Order of moss animals

Cheilostomatida, also called Cheilostomata, is an order of Bryozoa in the class Gymnolaemata.

They are exclusively marine, colonial invertebrate animals. Cheilostome colonies are composed of calcium carbonate and grow on a variety of surfaces, including rocks, shells, seagrass and kelps. The colony shapes range from simple encrusting sheets to erect branching and even unattached forms. As in other bryozoan groups, each colony is composed of a few to thousands of individual polypides. Each individual has a U-shaped gut, and no respiratory or circulatory system. Unique among bryozoans, cheilostome polypides are housed in a box-shaped zooids, which do not grow larger once the zooid is mature. The opening through which the polypide protrudes is protected by a calcareous or chitinous lidlike structure, an operculum. Cheilostomes possess avicularia, which have modified the operculum into a range of mandibles (possibly for defense) or hair-like setae (possibly for cleaning).

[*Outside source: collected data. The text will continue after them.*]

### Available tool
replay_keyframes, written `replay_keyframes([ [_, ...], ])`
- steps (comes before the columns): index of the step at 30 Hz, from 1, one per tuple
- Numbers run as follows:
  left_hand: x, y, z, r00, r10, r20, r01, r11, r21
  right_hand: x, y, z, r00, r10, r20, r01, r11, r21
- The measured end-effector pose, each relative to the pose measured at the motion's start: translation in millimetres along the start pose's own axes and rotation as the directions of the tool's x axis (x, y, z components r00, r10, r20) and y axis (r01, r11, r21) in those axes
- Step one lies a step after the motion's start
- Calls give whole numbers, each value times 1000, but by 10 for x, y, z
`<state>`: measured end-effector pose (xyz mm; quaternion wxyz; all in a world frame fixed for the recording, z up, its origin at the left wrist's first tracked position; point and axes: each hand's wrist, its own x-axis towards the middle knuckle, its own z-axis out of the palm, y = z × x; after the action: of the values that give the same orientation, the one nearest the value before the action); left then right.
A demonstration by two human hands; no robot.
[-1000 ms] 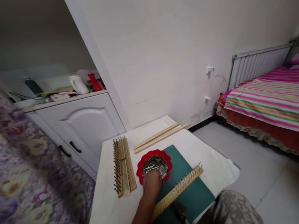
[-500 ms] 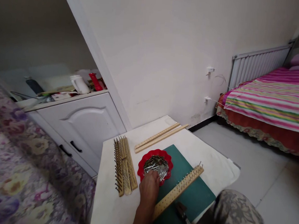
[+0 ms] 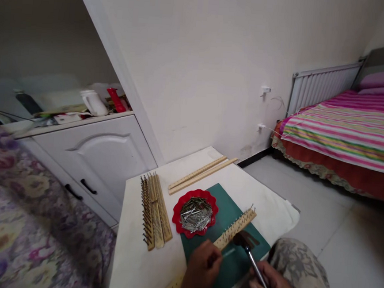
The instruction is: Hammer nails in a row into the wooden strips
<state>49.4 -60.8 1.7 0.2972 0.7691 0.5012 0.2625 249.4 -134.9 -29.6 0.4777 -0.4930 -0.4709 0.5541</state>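
Nail strip [image 3: 227, 238]: across green mat [image 3: 216, 192], nailed end abt 2 o'clock
L hand [image 3: 202, 262]: over strip, fingers curled; blurry, can't tell if gripping
R hand [image 3: 276, 283]: fingers clamped on hammer [image 3: 252, 258]

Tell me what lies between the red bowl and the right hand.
In the head view: the nailed wooden strip and the hammer head, over the green mat.

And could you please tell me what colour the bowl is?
The bowl is red, best seen in the head view.
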Motion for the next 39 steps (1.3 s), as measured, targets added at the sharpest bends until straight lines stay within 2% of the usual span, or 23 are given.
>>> replay_keyframes([
  [3,-150,60,209,983,80,167,-65,993,-95,26,7,-13,996,-22,-90,22,1000,8],
  [6,-214,101,327,965,80,248,-39,985,-167,14,83,-5,994,0,-105,6,998,58],
  [8,-215,117,350,969,71,236,-23,979,-201,-2,141,3,992,15,-127,-4,997,81],
  [10,-203,120,366,985,49,165,-7,968,-249,-10,181,12,989,33,-146,-19,995,99],
  [12,-191,113,411,996,-21,90,54,923,-382,-10,198,25,986,64,-152,-46,992,121],
  [13,-190,107,453,993,-78,86,110,870,-480,-6,200,32,985,81,-152,-60,989,135],
  [15,-194,96,575,970,-190,151,242,705,-667,1,201,51,984,112,-137,-88,982,164],
  [18,-214,93,806,919,-303,254,373,451,-811,8,203,89,990,114,-81,-94,972,216],
  [20,-224,100,923,893,-352,280,400,338,-852,6,196,111,992,109,-60,-92,968,234],
  [22,-221,101,953,881,-374,290,408,290,-866,-4,169,118,992,98,-78,-76,966,248],
  [24,-194,87,875,899,-377,221,356,336,-872,-18,119,103,989,74,-128,-42,970,239],
  [26,-137,53,714,928,-369,60,248,488,-837,-37,59,71,984,73,-163,-39,979,202],
  [29,-13,-20,455,931,-309,-196,137,790,-597,-63,7,26,977,143,-158,-119,981,152],
  [31,68,-65,354,925,-257,-279,123,899,-421,-72,20,20,975,175,-139,-156,978,140],
  [35,160,-124,356,937,-181,-299,116,968,-221,-59,112,46,981,151,-122,-136,984,118],
  [39,171,-148,419,944,-145,-295,104,983,-152,-32,176,52,982,47,-181,-26,993,117],
])
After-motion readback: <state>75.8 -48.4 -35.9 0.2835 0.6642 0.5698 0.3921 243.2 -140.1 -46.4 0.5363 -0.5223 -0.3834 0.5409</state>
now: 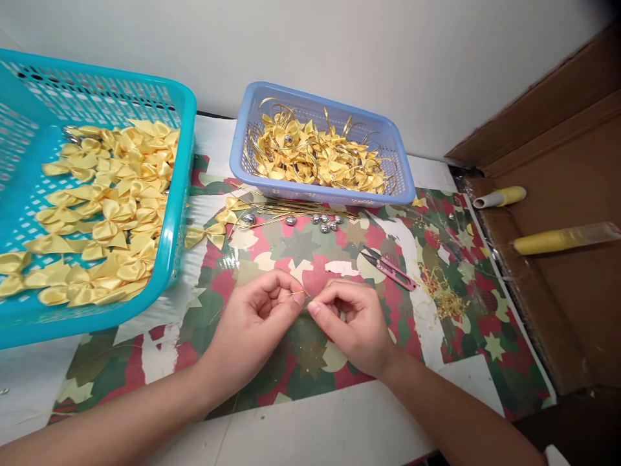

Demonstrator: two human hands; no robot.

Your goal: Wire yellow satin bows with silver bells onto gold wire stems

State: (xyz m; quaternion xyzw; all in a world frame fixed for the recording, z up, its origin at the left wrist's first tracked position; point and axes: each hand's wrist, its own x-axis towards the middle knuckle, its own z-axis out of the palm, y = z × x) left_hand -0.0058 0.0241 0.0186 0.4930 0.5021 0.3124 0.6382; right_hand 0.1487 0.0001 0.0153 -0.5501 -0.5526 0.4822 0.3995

The cheilostomes are the most abundant and varied of modern bryozoans. The classification in suborders is based upon frontal calcification and the mechanism of lophophore protrusion.

==Evolution==
Cheilostomes first appeared in the Late Jurassic (Pyriporopsis) but diversified very slowly during the Early Cretaceous, with only 1 family known up to the Albian. During the Late Cretaceous, cheilostomes diversified rapidly to reach a level of more than 20 families in the Maastrichtian, replacing cyclostomes as the dominant group of bryozoans. At the same time new forms evolved which partly or fully used aragonite instead of calcite in their exoskeleton. This diversification is thought to be a consequence of the evolution of a new larval type. Though the Cretaceous–Paleogene extinction event had some impact on genetic diversity, the rapid diversification continued into the Eocene, then apparently reaching a plateau of about 50 families up to the Holocene.

Most species incubate their offspring in brood chambers which has evolved independently at least 10 times in the order.